Chi era il piccolo Dario Faini?
«Un bambino di Piagge, poco fuori Ascoli Piceno nelle Marche, ci abitano più o meno 500 persone. Ero già piuttosto diverso dagli altri, mi consideravo un alieno: mentre tutti ascoltavano com'è giusto che fosse a quell'età Cristina D'Avena, io già super fan di David Bowie. I miei hanno assecondato la mia passione per la musica lasciandomi studiare all’Istituto Musicale Gaspare Spontini di Allevi e Saturnino, con insegnanti rigidissimi. Dopo otto anni ho sentito l'idea di evadere dal classicismo, che mi stava un po' troppo stretto».

Eri ad un passo dal diventare psicologo vero?
«Era il piano B che i miei genitori volevano avessi in caso fosse andata male con la musica. Mi piaceva tanto però. Ho anche indagato le implicazioni psicologiche dell'ascolto musicale nella tesi. Insomma, di questi studi ho portato avanti l'approfondimento sul lato emotivo dei suoni, per come possono essere letti da me e dagli altri. Ho studiato come uno strumento o certe note possono dare certe emozioni o invece altre».

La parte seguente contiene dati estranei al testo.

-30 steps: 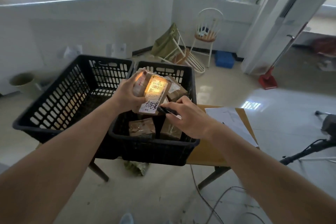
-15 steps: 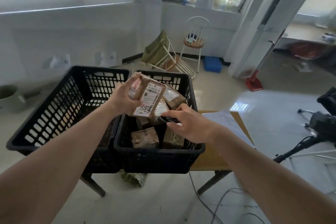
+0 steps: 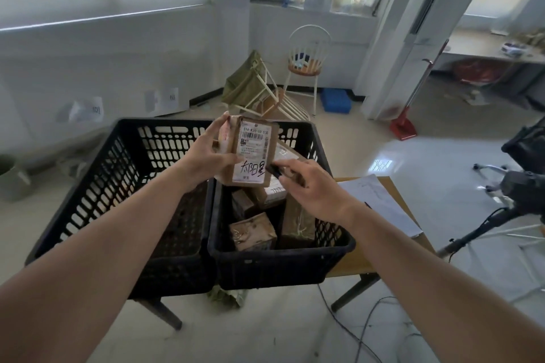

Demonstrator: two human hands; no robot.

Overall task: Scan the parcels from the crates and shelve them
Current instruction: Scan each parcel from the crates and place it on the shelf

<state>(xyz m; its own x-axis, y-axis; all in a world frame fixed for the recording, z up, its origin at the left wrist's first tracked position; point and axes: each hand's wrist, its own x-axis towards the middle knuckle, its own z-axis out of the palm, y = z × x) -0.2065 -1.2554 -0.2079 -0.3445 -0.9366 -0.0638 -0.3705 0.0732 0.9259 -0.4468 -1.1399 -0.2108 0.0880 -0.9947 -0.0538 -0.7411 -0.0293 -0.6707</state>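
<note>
**A:** Head view: where is the parcel, and who has it?

**B:** My left hand grips the brown parcel by its left edge, thumb on the label face, fingers curled behind. It stands upright, long axis vertical, label toward me, lifted above the right crate, over the far part of it.

**A:** And the other hand?

**B:** My right hand pinches a black marker whose tip touches the label's lower right corner, beside the handwritten characters. Both hands are close to the parcel; the left one carries it.

**A:** Room to move?

**B:** More parcels lie loose in the right crate below. The left crate stands touching it, and I cannot see anything in it. To the right, paper sheets cover the tabletop. No shelf shows here, so I judge I must turn away; lifting straight up clears the crate rims, and the floor around looks open apart from cables.
</note>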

Solo questa estate hai firmato un numero altissimo di successi. Come si fa?
«C'era un periodo storico in cui si lavorava con grande pudore. Era anche un periodo in cui ognuno coltivava il suo orticello, con il rischio di dimenticarsi che con il tempo la musica e i gusti delle persone cambiano. C'è chi in quell'orticello si è smarrito. Oggi invece si fanno tanti duetti, ci si unisce tra grandi nomi per un brano comune. Sono uscite tutte assieme, tante cose sulle quali lavoravo da mesi. Quando si fa contaminazione va così, si abbattono i pudori e anche i “tempi tecnici” che facevano parte di un modo vecchio di fare musica».

Qual è il modo nuovo quindi?
«Anche se sono molto legato al concetto di album, oggi si ragiona tanto sui singoli brani, che escono quando sono pronti senza ragionare per forza nell'ottica di un album. Pensa a Mahmood: il suo primo album era pieno di canzoni già conosciute. È uscito da poco “Barrio” come brano estemporaneo, slegato da quell'album uscito pochi mesi fa. È successo qualcosa di simile quando ho lavorato a “Riccione” dei Thegiornalisti. Ci sono brani che sono figli di quel momento. Insomma: si fanno meno ragionamenti e ci si tuffa nel pubblico con meno paura».

Cosa farà Dardust nei prossimi mesi?
«C'è una grossa novità che porterà la mia musica a livello mondiale. Sono contentissimo perché il mio prossimo album in uscita nel 2020 l'ho fatto in un periodo davvero critico per me, sperando di vedere un po' di luce nella mia vita. Ecco, non pensavo proprio che questa luce sarebbe stata così luminosa».